Introduction

All living organisms, from bacteria to baboons to blueberries, evolved at some point from a different species. Although it may seem that living things today stay much the same, that is not the case—evolution is an ongoing process.

The theory of evolution is the unifying theory of biology, meaning it is the framework within which biologists ask questions about the living world. Its power is that it provides direction for predictions about living things that are borne out in ongoing experiments. The Ukrainian-born American geneticist Theodosius Dobzhansky famously wrote that “nothing makes sense in biology except in the light of evolution” (Dobzhansky, 1964). He meant that the tenet that all life has evolved and diversified from a common ancestor is the foundation from which we approach all questions in biology.

Charles Darwin and Natural Selection

In the mid-nineteenth century, two naturalists, Charles Darwin and Alfred Russel Wallace, independently conceived and described natural selection – the primary mechanism of evolution. Importantly, each naturalist spent time exploring the natural world on expeditions to the tropics. From 1831 to 1836, Darwin traveled around the world on H.M.S. Beagle, including stops in South America, Australia, and the southern tip of Africa. Wallace traveled to Brazil to collect insects in the Amazon rainforest from 1848 to 1852 and to the Malay Archipelago from 1854 to 1862. Darwin’s journey, like Wallace’s later journeys to the Malay Archipelago, included stops at several island chains, the last being the Galápagos Islands west of Ecuador. On these islands, Darwin observed species of organisms on different islands that were clearly similar, yet had distinct differences. For example, the ground finches inhabiting the Galápagos Islands comprised several species with unique beak shapes (Figure 3.1). The species on the islands had a graded series of beak sizes and shapes with very small differences between the most similar ones. He observed that these finches closely resembled another finch species on the South American mainland. Darwin imagined that the island species might be species modified from one of the original mainland species. Upon further study, he realized that each finch’s varied beaks helped the birds acquire a specific type of food. For example, seed-eating finches had stronger, thicker beaks for breaking seeds, and insect-eating finches had spear-like beaks for stabbing their prey.

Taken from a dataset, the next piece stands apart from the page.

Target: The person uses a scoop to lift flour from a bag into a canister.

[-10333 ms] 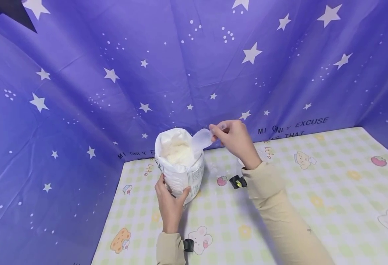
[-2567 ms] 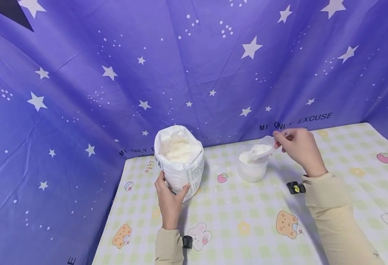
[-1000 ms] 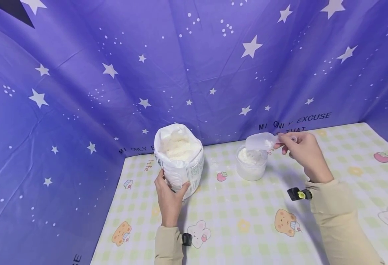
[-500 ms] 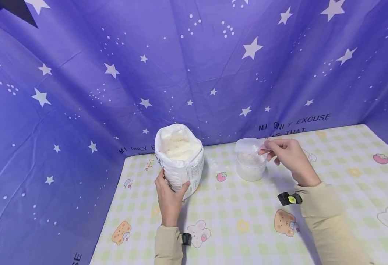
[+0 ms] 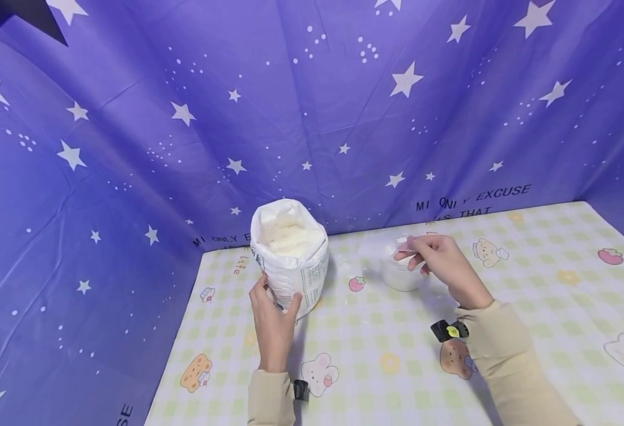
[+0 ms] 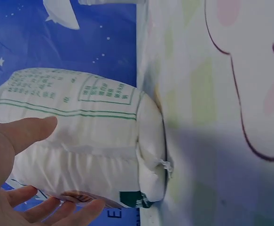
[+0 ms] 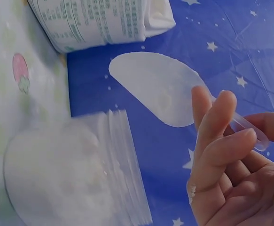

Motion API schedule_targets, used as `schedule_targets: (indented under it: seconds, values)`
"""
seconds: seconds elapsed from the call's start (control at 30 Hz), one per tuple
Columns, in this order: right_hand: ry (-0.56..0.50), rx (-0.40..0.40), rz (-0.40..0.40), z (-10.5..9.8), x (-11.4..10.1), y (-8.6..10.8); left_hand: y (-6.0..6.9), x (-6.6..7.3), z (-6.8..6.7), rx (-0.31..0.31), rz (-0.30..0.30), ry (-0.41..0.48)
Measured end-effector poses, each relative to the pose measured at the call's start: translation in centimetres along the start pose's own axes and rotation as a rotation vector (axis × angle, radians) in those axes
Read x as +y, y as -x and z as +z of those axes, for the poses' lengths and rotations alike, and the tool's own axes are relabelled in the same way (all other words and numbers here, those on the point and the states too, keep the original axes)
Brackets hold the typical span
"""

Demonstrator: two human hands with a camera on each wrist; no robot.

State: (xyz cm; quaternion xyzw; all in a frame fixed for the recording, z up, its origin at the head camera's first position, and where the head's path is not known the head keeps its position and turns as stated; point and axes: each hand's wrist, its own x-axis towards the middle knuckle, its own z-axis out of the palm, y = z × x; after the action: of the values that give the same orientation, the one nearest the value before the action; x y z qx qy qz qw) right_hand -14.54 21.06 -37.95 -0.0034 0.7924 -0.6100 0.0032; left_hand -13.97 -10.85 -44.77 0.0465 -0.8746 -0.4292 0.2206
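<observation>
A white bag of flour-like powder (image 5: 296,284) stands upright with its mouth wide and pale powder inside. My left hand (image 5: 273,325) grips its lower side, thumb (image 6: 33,132) on the front and fingers round the far side. Between thumb and fingers, my right hand (image 5: 447,269) pinches the handle of a translucent plastic scoop (image 7: 151,84). The scoop's bowl looks bare in the right wrist view and points toward the bag. Below the scoop sits a clear round tub (image 5: 401,278) holding white powder, its top partly hidden by my right fingers.
A checked tablecloth with cartoon prints (image 5: 360,355) covers the table. Purple-blue star curtains (image 5: 301,118) hang along the back and left side. Faint white specks of powder (image 5: 346,266) lie between the bag and the tub.
Over the last second, my right hand swings the scoop left and lower across the tub, toward the bag. Earlier, powder lay in the scoop over the tub. My left hand stays on the bag.
</observation>
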Motion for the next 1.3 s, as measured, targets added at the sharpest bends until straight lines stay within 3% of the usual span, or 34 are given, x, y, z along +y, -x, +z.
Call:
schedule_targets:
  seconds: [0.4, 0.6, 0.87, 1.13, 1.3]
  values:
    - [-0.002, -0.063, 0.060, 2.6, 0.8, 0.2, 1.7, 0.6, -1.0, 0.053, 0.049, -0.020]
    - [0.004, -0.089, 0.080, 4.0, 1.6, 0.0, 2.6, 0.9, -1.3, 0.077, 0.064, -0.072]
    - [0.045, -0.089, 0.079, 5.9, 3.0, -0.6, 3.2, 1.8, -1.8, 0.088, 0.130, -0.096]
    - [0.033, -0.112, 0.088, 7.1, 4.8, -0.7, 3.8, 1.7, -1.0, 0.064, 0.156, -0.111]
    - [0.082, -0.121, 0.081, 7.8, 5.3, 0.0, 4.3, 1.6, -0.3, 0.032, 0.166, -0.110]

Wallace and Darwin both observed similar patterns in other organisms and they independently developed the same explanation for how and why such changes could take place. Darwin called this mechanism natural selection. Natural selection postulates that individuals with traits that are most beneficial in their environment reproduce more prolifically, and this leads to that trait becoming more common in the population in the next generation. This increase in frequency of a trait is evolutionary change.

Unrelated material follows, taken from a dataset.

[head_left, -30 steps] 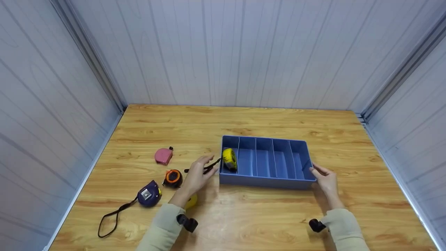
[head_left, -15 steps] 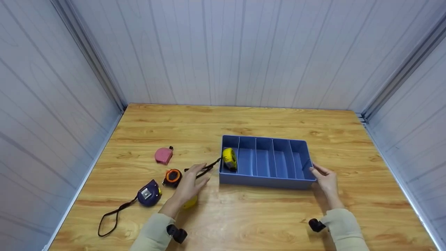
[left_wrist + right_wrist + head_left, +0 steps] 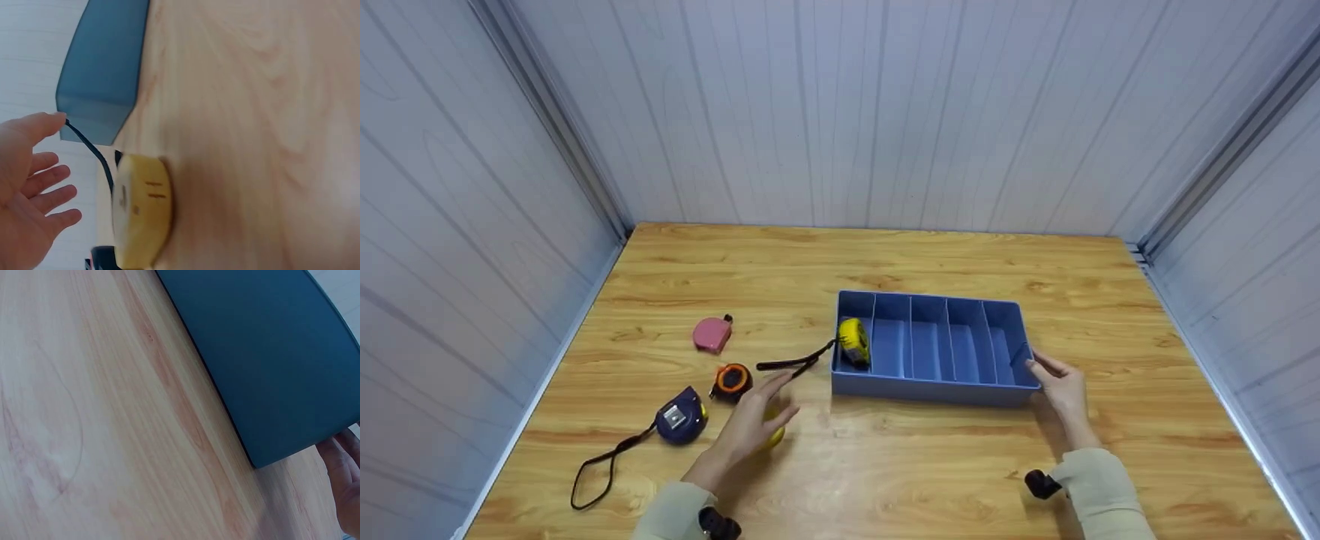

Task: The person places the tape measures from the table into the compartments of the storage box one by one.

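My left hand (image 3: 751, 421) hovers with its fingers apart over a yellow tape measure (image 3: 775, 436), which it partly covers. In the left wrist view that yellow tape measure (image 3: 145, 208) stands on the wood, apart from the spread fingers. A blue box (image 3: 934, 394) with several compartments lies to the right. My right hand (image 3: 1063, 390) grips its right end, thumb at the rim and fingers outside; the right wrist view shows fingers (image 3: 337, 464) against the box wall (image 3: 275, 377). In the leftmost compartment sits a yellow-and-black tape measure (image 3: 853, 341), its black strap (image 3: 791, 364) hanging out over the left wall.
Left of the box lie a pink tape measure (image 3: 712, 334), an orange-and-black one (image 3: 732, 382) and a dark blue one (image 3: 681, 417) with a looped wrist strap (image 3: 604, 469). Pale panel walls (image 3: 840, 112) enclose the wooden tabletop (image 3: 930, 472) at the back and sides.
My left hand has drawn back from beside the box, down and to the left, to above the yellow tape measure. The right hand and the box have stayed put.
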`<state>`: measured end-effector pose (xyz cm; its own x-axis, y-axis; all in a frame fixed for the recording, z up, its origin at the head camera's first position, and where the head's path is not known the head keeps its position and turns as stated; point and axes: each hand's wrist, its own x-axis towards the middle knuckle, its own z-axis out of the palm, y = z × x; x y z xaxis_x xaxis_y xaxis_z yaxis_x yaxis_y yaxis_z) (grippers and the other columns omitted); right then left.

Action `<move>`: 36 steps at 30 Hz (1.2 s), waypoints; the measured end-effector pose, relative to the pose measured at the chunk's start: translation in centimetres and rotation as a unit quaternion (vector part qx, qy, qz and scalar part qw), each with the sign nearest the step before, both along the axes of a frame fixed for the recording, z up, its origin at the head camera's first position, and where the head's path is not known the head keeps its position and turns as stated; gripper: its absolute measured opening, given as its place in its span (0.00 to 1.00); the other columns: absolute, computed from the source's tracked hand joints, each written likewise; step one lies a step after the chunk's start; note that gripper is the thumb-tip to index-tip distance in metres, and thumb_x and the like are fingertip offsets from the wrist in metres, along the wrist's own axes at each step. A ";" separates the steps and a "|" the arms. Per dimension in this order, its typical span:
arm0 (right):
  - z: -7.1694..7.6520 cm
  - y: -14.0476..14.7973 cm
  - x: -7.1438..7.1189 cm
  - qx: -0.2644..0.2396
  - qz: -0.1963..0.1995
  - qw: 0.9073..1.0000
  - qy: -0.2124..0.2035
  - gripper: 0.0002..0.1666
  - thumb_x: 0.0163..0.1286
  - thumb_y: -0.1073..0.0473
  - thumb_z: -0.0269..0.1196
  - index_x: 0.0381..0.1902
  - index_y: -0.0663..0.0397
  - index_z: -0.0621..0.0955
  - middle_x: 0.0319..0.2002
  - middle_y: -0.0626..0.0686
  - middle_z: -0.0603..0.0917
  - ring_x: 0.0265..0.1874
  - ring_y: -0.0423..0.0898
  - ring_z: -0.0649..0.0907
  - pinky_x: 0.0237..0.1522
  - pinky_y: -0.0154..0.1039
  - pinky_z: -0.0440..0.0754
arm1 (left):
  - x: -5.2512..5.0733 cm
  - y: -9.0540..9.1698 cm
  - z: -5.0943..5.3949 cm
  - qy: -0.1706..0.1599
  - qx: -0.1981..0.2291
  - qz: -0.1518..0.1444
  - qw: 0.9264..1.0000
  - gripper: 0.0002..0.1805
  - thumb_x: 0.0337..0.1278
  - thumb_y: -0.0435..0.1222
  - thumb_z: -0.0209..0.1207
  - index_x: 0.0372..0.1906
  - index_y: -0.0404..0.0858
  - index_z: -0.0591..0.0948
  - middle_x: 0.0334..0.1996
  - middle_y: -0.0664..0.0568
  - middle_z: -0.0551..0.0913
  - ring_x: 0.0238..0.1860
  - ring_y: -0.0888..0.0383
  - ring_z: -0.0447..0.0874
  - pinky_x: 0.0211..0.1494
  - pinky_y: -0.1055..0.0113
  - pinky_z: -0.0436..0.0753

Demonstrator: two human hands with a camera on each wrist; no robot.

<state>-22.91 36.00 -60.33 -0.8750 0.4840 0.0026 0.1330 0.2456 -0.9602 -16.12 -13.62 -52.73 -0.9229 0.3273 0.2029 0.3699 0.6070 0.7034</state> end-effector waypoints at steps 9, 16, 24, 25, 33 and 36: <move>0.4 -0.2 0.4 0.025 0.018 1.000 -0.003 0.25 0.50 0.48 0.68 0.45 0.52 0.82 0.35 0.38 0.83 0.35 0.29 0.78 0.35 0.22 0.74 | 1.5 -1.5 -1.5 0.001 0.007 0.002 1.000 0.31 0.48 0.38 0.62 0.58 0.30 0.69 0.58 0.41 0.67 0.59 0.47 0.62 0.60 0.54 0.62; 0.0 0.0 0.1 0.025 0.008 1.000 -0.015 0.27 0.50 0.48 0.68 0.46 0.54 0.81 0.37 0.41 0.83 0.36 0.31 0.78 0.36 0.22 0.73 | 2.1 -2.3 -2.2 -0.004 0.001 0.015 1.000 0.34 0.44 0.40 0.65 0.58 0.31 0.69 0.59 0.39 0.64 0.60 0.43 0.59 0.60 0.51 0.60; -0.1 0.1 0.1 0.003 -0.001 1.000 0.003 0.23 0.49 0.53 0.69 0.43 0.56 0.82 0.30 0.36 0.82 0.33 0.29 0.79 0.34 0.22 0.74 | 2.7 -2.9 -2.9 0.000 0.008 0.022 1.000 0.40 0.38 0.42 0.68 0.60 0.31 0.67 0.60 0.39 0.63 0.59 0.43 0.60 0.60 0.50 0.61; -0.2 0.1 0.1 0.001 -0.001 1.000 0.004 0.23 0.49 0.53 0.69 0.43 0.56 0.82 0.30 0.35 0.82 0.32 0.29 0.79 0.34 0.22 0.74 | 2.8 -2.9 -3.0 0.003 0.008 0.023 1.000 0.41 0.37 0.42 0.69 0.60 0.31 0.66 0.59 0.39 0.63 0.59 0.43 0.61 0.59 0.50 0.61; -0.1 0.0 0.0 -0.012 0.000 1.000 0.009 0.22 0.49 0.55 0.69 0.43 0.57 0.82 0.29 0.36 0.82 0.32 0.31 0.79 0.33 0.22 0.75 | 2.9 -3.2 -3.2 -0.028 0.003 0.042 0.999 0.45 0.31 0.38 0.71 0.61 0.30 0.65 0.60 0.39 0.61 0.60 0.43 0.58 0.60 0.49 0.59; 0.0 -0.1 0.0 -0.019 0.003 1.000 0.006 0.22 0.49 0.54 0.69 0.44 0.56 0.82 0.29 0.35 0.82 0.32 0.31 0.79 0.31 0.22 0.75 | 2.9 -3.3 -3.3 -0.044 0.007 0.047 0.998 0.45 0.30 0.36 0.72 0.61 0.31 0.64 0.60 0.39 0.61 0.61 0.42 0.57 0.61 0.49 0.58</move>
<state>-22.90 35.86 -60.33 -0.8784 0.4780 -0.0059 0.1206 0.2095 -0.9703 -13.20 -16.89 -55.98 -0.9636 0.2369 0.1236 0.2487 0.6260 0.7391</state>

For example, Darwin observed a population of giant tortoises in the Galápagos Archipelago to have longer necks than those that lived on other islands with dry lowlands. These tortoises were “selected” because they could reach more leaves and access more food than those with short necks. In times of drought when fewer leaves would be available, those that could reach more leaves had a better chance to eat and survive than those that couldn’t reach the food source. Consequently, long-necked tortoises would be more likely to be reproductively successful and pass the long-necked trait to their offspring. Over time, only long-necked tortoises would become more abundant in the population.

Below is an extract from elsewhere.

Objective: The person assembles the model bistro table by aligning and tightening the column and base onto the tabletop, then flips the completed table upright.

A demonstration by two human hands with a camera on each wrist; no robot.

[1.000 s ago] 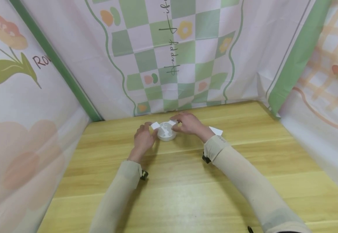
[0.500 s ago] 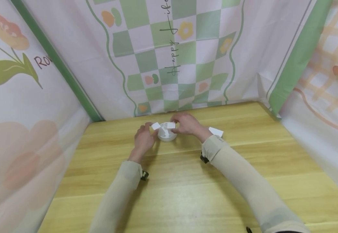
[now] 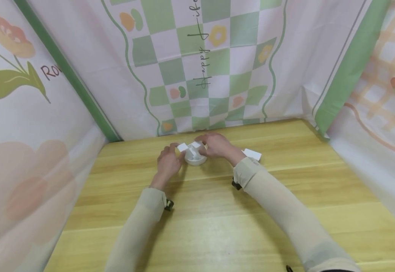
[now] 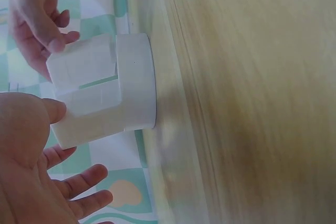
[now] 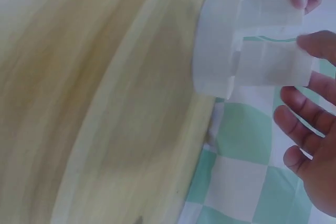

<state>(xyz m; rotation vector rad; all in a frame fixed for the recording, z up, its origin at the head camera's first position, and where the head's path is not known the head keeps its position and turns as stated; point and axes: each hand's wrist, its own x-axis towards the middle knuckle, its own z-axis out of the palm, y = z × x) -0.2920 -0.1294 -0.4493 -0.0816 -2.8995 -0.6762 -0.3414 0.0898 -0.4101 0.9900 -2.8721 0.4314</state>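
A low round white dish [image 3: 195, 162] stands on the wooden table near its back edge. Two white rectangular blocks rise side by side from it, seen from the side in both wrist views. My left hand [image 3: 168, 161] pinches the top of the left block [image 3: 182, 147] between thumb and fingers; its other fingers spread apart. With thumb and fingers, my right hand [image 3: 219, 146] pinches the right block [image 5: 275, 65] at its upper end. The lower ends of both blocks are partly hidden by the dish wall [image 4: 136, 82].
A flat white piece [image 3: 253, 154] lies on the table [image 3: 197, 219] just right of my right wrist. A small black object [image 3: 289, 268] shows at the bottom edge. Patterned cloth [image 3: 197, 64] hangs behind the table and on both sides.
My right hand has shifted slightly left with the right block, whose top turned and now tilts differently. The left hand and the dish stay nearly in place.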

Darwin argued that natural selection was an inevitable outcome of three principles that operated in nature. First, most characteristics of organisms are inherited, or passed from parent to offspring. Although no one, including Darwin and Wallace, knew how this happened at the time. Second, more offspring are produced than are able to survive and reproduce, so resources for survival and reproduction are limited. Thus, there is competition for those resources in each generation. Both Darwin and Wallace’s understanding of this principle came from reading economist Thomas Malthus’ essay that explained this principle in relation to human populations. Third, offspring vary among each other in regard to their characteristics and those variations are inherited. Darwin and Wallace reasoned that offspring with inherited characteristics which allow them to best compete for limited resources will survive and have more offspring than those individuals with variations that are less able to compete. Because characteristics are inherited, these traits will be better represented in the next generation. This will lead to change in populations over generations in a process that Darwin called descent with modification. Ultimately, natural selection leads to greater adaptation of the population to its local environment. It is the only mechanism known for adaptive evolution.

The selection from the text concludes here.